We all hope that the spread of Covid-19 will remain under control. It is a safe bet that other countries will be lifting lockdown measures for many months. So I predict the justification for quarantine will prevail for the rest of the year.

Given the imminent deployment of an unprecedented measure that looks about three months too late, and will destroy jobs in every UK airline and holiday company, it was unsurprising that MPs wanted answers from the minister about quarantine: why, when, how and, crucially, what needs to change for the travel-crushing measure to be lifted?

The unfortunate Ms Tolhurst could tell them nothing. Yet she attempted valiantly to dress up that shortcoming with an astonishing parade of words devoid of meaning.

“We will work hard to make sure we are clear about how we will work with the industry in order get that recovery that is required,” she flannelled.

It led to an excruciating 90-second exchange between Mr McCartney and his fellow Tory.

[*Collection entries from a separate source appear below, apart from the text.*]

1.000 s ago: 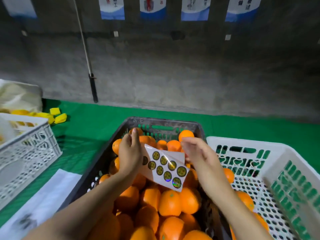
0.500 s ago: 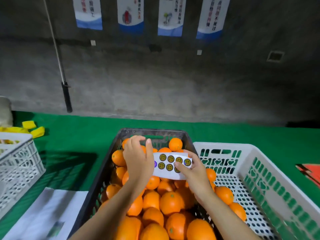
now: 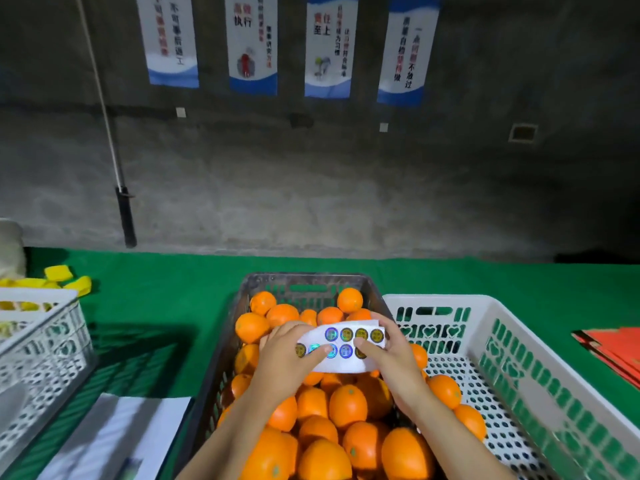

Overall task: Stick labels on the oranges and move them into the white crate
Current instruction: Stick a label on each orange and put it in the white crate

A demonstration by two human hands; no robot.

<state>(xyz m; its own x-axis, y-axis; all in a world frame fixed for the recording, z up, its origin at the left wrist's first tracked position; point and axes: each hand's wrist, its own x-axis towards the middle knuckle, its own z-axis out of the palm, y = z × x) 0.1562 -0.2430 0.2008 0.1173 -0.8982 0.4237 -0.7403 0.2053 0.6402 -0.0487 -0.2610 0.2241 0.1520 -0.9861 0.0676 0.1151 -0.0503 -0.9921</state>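
Left hand (image 3: 284, 355) and right hand (image 3: 391, 362) raised over a dark crate (image 3: 242, 306), pinching a white label sheet (image 3: 346, 363) between them, one at each end, thumbs on the printed face. Two rows of round shiny labels on the sheet, some partly under the thumbs. Dark crate heaped with oranges (image 3: 346, 405). Close on its right, a white crate (image 3: 519, 341) with a few oranges along its near left side. Green cloth (image 3: 166, 296) under everything. Farther left, a second white crate (image 3: 45, 348), with yellow pieces (image 3: 59, 273) behind it and white papers (image 3: 114, 438) nearer the camera. Red flat things (image 3: 616, 351) at the far right edge. Behind, a grey wall with four posters (image 3: 252, 43) and a dark pole (image 3: 125, 216).
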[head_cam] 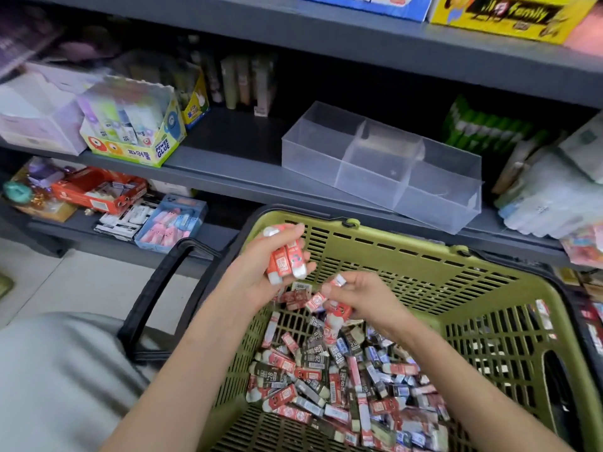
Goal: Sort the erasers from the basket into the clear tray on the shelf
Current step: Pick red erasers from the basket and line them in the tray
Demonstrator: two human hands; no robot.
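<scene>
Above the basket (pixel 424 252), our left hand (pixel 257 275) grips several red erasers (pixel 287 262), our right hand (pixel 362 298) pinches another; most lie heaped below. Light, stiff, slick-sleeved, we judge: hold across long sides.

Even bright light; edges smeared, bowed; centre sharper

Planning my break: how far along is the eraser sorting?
Barely begun. Done: nothing; the clear tray shows no erasers. In hand: the left hand grips a few red erasers, and the right hand pinches a single eraser above the basket. Left: the big mixed pile in it.
</scene>
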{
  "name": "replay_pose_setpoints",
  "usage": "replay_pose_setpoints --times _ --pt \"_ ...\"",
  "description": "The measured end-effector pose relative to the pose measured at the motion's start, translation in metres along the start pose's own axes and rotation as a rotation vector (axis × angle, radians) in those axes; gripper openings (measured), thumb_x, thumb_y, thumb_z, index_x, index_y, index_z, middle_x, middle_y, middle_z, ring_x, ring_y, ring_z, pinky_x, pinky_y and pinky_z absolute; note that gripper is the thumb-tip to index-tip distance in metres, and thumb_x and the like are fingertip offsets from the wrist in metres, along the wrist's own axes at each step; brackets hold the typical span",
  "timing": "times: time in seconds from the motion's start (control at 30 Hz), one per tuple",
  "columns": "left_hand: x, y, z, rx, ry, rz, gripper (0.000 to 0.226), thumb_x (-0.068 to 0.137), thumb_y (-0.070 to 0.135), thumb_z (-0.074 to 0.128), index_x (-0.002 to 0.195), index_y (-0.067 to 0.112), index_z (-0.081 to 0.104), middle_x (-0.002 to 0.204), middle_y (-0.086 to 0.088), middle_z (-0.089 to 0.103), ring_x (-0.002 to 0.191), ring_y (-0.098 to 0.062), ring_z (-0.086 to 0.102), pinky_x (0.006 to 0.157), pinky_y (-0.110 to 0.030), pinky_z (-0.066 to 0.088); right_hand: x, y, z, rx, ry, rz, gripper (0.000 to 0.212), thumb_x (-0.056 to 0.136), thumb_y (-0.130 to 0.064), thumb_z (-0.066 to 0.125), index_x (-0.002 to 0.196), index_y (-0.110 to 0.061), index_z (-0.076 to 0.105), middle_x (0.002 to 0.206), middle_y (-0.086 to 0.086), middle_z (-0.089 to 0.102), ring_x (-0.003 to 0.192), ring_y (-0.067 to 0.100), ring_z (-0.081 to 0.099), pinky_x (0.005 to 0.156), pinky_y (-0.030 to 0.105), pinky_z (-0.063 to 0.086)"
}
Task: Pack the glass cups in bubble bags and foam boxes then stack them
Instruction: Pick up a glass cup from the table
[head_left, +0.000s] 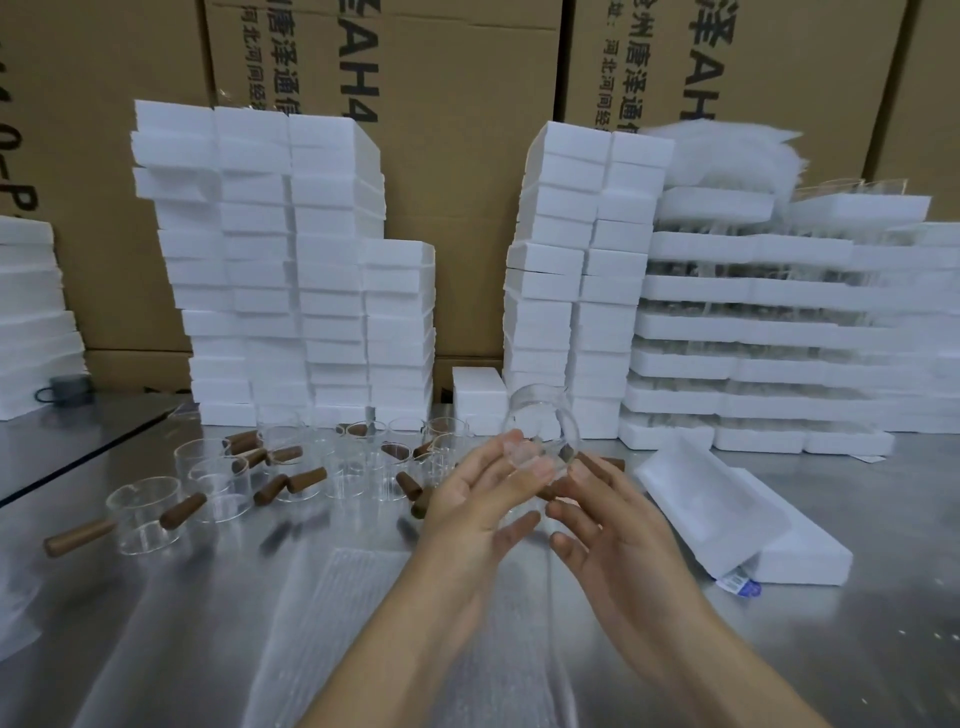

“Are you going to reconsider the 14-day period?” he asked.

“So obviously that’s something that is being led by the Home Office, so obviously these things are under review,” replied the minister.

“So that’s a ‘no’,” he concluded – and asked about arrivals to the UK who will be exempt from the need to go home and stay there.

“So obviously in relation to the exemptions, the exemption lists are being looked and finalised, and obviously...”

“Yes or no,” demanded Mr McCartney.

“Well, I haven’t – we haven’t – got the full lists, that’s work that’s been ongoing, around what would be on the exemption lists and ultimately, as the DfT I’ve been very focused on making sure that …”

As the unfortunate minister wittered on, the exchange became even more heated before Mr McCartney handed back to the chair.

Kelly Tolhurst deserves sympathy. The MPs on the transport committee know that, collectively, many tens of thousands of their constituents depend on travel for their livelihoods.

Many more of their voters were booked to go on holiday in mid-June, and were desperate to know whether a condition of their annual getaway would be remaining at home for a fortnight on their return.

All that the mystified MPs knew about the quarantine policy had been gleaned from briefings and counter-briefings by No 10 and the Department for Transport.

In an all-too-public forum, the hapless junior minister was obliged to defend a plan that her department and the travel industry sees as intensely destructive.

Michael O’Leary of Ryanair has described quarantine as “absolutely bonkers”, and other chief executives have been even less complimentary.

No wonder the aviation minister opted, to the considerable exasperation of her fellow MPs, for vacuous, long-winded answers. At a time when everyone needs clarity, all she could offer was meaningless prevarication. But it wasn’t her fault.